* What you should do
Reproduce, exactly and only, the lines of the data that follows from the one containing "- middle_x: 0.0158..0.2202" down to the one containing "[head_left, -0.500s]", without pictures.

+--

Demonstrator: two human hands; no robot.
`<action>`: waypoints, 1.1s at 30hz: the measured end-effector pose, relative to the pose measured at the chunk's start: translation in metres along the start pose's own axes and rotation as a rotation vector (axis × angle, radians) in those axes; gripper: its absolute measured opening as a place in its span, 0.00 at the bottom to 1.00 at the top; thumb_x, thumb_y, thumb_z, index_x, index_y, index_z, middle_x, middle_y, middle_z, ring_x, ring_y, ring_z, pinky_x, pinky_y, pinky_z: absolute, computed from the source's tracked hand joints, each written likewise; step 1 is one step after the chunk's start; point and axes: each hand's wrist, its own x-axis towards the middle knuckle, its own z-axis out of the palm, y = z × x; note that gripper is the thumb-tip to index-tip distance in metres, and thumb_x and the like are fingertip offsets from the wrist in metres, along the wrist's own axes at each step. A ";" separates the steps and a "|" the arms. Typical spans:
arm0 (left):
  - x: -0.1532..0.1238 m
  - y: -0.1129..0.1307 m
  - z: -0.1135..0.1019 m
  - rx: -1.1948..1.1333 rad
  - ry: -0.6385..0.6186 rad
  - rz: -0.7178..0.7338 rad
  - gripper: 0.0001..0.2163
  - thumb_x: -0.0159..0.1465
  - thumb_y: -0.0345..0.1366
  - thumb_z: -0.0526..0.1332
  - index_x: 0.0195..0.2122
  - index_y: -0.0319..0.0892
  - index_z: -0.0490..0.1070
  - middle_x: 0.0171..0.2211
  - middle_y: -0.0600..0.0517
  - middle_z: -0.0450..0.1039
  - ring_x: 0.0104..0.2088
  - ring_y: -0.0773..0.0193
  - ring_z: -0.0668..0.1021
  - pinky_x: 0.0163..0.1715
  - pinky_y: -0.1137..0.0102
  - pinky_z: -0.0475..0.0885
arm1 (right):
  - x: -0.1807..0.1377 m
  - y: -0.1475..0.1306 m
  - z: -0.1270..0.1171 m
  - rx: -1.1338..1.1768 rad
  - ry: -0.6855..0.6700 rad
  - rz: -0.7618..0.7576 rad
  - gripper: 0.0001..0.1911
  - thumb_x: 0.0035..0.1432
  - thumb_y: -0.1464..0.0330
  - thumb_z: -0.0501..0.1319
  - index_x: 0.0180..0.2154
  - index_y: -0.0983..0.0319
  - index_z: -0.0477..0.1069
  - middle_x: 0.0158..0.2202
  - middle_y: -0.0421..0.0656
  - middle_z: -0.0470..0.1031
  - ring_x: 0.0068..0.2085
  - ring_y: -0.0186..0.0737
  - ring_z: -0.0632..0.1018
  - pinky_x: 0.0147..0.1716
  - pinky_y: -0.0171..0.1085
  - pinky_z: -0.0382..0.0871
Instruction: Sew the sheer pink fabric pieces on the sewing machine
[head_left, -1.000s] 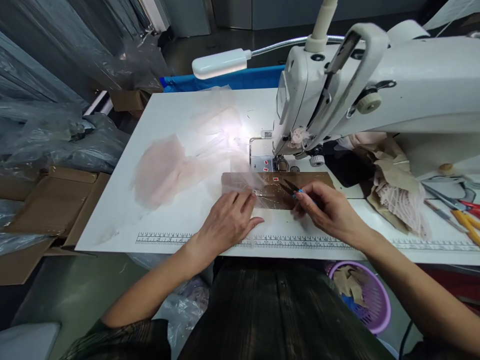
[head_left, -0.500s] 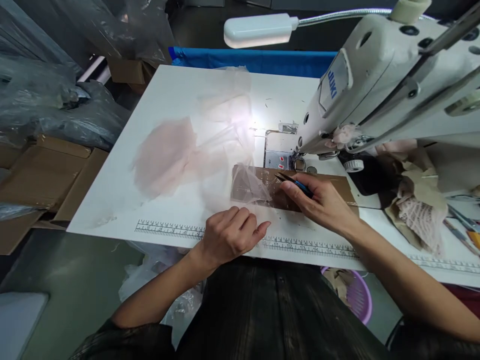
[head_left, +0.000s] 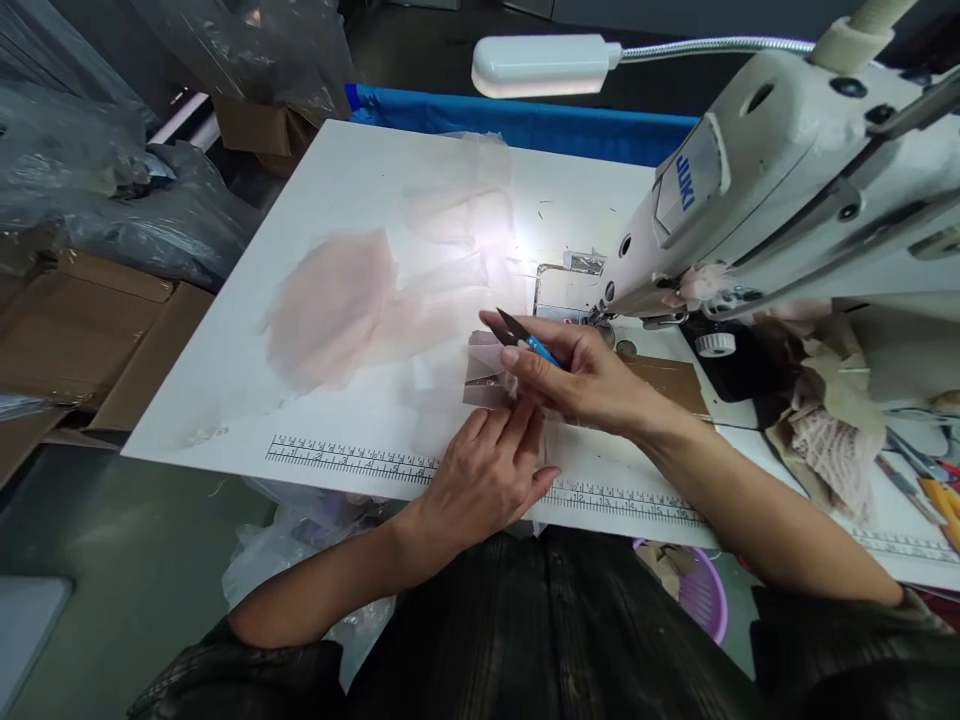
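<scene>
My right hand (head_left: 581,380) is closed round small thread snips (head_left: 525,338) with a blue handle, blades pointing left. It hovers over a brown card template (head_left: 667,378) lying in front of the sewing machine's needle. My left hand (head_left: 491,475) rests just below it with fingers stretched flat, pressing sheer pale-pink fabric (head_left: 352,305) against the white table (head_left: 315,180). The fabric spreads leftward across the table from under both hands.
A white sewing machine (head_left: 787,190) fills the right, its lamp (head_left: 540,65) lit above the table. Printed rulers (head_left: 345,460) line the table's near edge. Fabric scraps (head_left: 825,430) and tools lie at right. A purple basket (head_left: 705,595) sits below. Cardboard boxes (head_left: 105,340) and plastic bags stand at left.
My right hand carried the snips left, off the template and over the fabric. My left hand opened from curled fingers and moved up to press the fabric. The camera tilted slightly.
</scene>
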 end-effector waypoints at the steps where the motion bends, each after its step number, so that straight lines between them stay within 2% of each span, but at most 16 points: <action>1: 0.000 0.002 -0.001 -0.010 -0.006 0.006 0.20 0.67 0.43 0.59 0.49 0.28 0.72 0.48 0.33 0.75 0.40 0.51 0.78 0.38 0.60 0.72 | -0.002 -0.002 -0.003 -0.073 0.017 -0.053 0.24 0.60 0.51 0.62 0.51 0.60 0.73 0.26 0.37 0.67 0.26 0.33 0.67 0.24 0.32 0.61; 3: -0.002 0.003 -0.002 -0.020 -0.011 0.007 0.19 0.67 0.42 0.59 0.49 0.29 0.72 0.48 0.33 0.75 0.39 0.52 0.78 0.37 0.60 0.73 | -0.010 -0.001 -0.013 -0.225 0.098 -0.090 0.23 0.63 0.50 0.58 0.48 0.60 0.75 0.26 0.38 0.68 0.26 0.34 0.68 0.24 0.33 0.60; 5: -0.004 0.003 -0.002 -0.032 0.002 -0.002 0.17 0.67 0.41 0.59 0.48 0.31 0.72 0.46 0.36 0.76 0.37 0.54 0.77 0.36 0.61 0.74 | -0.022 0.004 -0.024 -0.359 0.149 -0.021 0.28 0.67 0.47 0.51 0.39 0.63 0.77 0.22 0.38 0.66 0.23 0.34 0.67 0.22 0.33 0.57; 7: -0.006 0.002 0.000 -0.043 0.029 -0.016 0.14 0.67 0.40 0.60 0.45 0.32 0.73 0.42 0.39 0.77 0.35 0.57 0.77 0.35 0.63 0.75 | -0.035 0.011 -0.034 -0.488 0.148 0.075 0.33 0.69 0.46 0.45 0.30 0.63 0.75 0.20 0.39 0.65 0.22 0.34 0.66 0.22 0.34 0.56; 9: -0.006 0.002 0.002 -0.039 0.053 -0.019 0.12 0.67 0.39 0.60 0.42 0.32 0.74 0.36 0.43 0.77 0.33 0.59 0.77 0.33 0.65 0.75 | -0.045 0.018 -0.040 -0.646 0.105 0.140 0.34 0.70 0.47 0.43 0.26 0.62 0.72 0.19 0.39 0.66 0.21 0.34 0.67 0.22 0.35 0.55; 13: -0.006 0.002 0.004 -0.013 0.086 0.021 0.10 0.66 0.36 0.61 0.41 0.32 0.74 0.31 0.46 0.75 0.31 0.60 0.76 0.30 0.66 0.76 | -0.048 0.028 -0.040 -0.957 0.020 0.178 0.29 0.70 0.52 0.46 0.25 0.60 0.71 0.21 0.41 0.70 0.24 0.38 0.70 0.25 0.37 0.54; 19: -0.006 0.002 0.003 -0.006 0.098 0.042 0.08 0.66 0.35 0.60 0.40 0.35 0.74 0.32 0.46 0.76 0.30 0.62 0.77 0.30 0.67 0.75 | -0.033 0.024 -0.030 -1.243 -0.100 0.148 0.27 0.69 0.53 0.50 0.26 0.61 0.73 0.24 0.45 0.75 0.26 0.42 0.74 0.25 0.37 0.53; 23: -0.007 0.001 0.004 -0.011 0.094 0.038 0.08 0.67 0.35 0.60 0.41 0.34 0.74 0.32 0.46 0.75 0.30 0.62 0.76 0.30 0.66 0.74 | -0.025 0.020 -0.024 -1.360 -0.134 0.127 0.27 0.69 0.53 0.50 0.27 0.62 0.75 0.27 0.48 0.78 0.27 0.44 0.76 0.24 0.37 0.53; 29: -0.007 0.001 0.005 -0.043 0.084 0.031 0.08 0.66 0.34 0.60 0.42 0.33 0.73 0.32 0.46 0.75 0.31 0.61 0.76 0.31 0.66 0.72 | -0.030 0.025 -0.016 -1.386 -0.066 0.082 0.25 0.69 0.54 0.53 0.27 0.62 0.74 0.25 0.49 0.76 0.26 0.45 0.76 0.24 0.37 0.52; 33: -0.007 -0.007 -0.002 -0.142 0.085 0.058 0.05 0.67 0.33 0.61 0.39 0.36 0.73 0.32 0.48 0.76 0.31 0.63 0.76 0.32 0.67 0.70 | -0.052 0.031 -0.035 -1.351 0.046 0.040 0.25 0.69 0.54 0.52 0.25 0.60 0.72 0.22 0.46 0.74 0.24 0.44 0.74 0.23 0.38 0.50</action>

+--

* Result of the exercise
  - middle_x: 0.0158..0.2202
  - middle_y: -0.0421..0.0656
  - middle_z: -0.0470..0.1031
  - ring_x: 0.0068..0.2085
  - ring_y: -0.0186..0.0737
  - ring_z: -0.0632..0.1018
  - pinky_x: 0.0147..0.1716
  - pinky_y: -0.0171..0.1085
  - pinky_z: -0.0382..0.0871
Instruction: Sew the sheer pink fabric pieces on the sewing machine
[head_left, -1.000s] 
[head_left, -0.500s] 

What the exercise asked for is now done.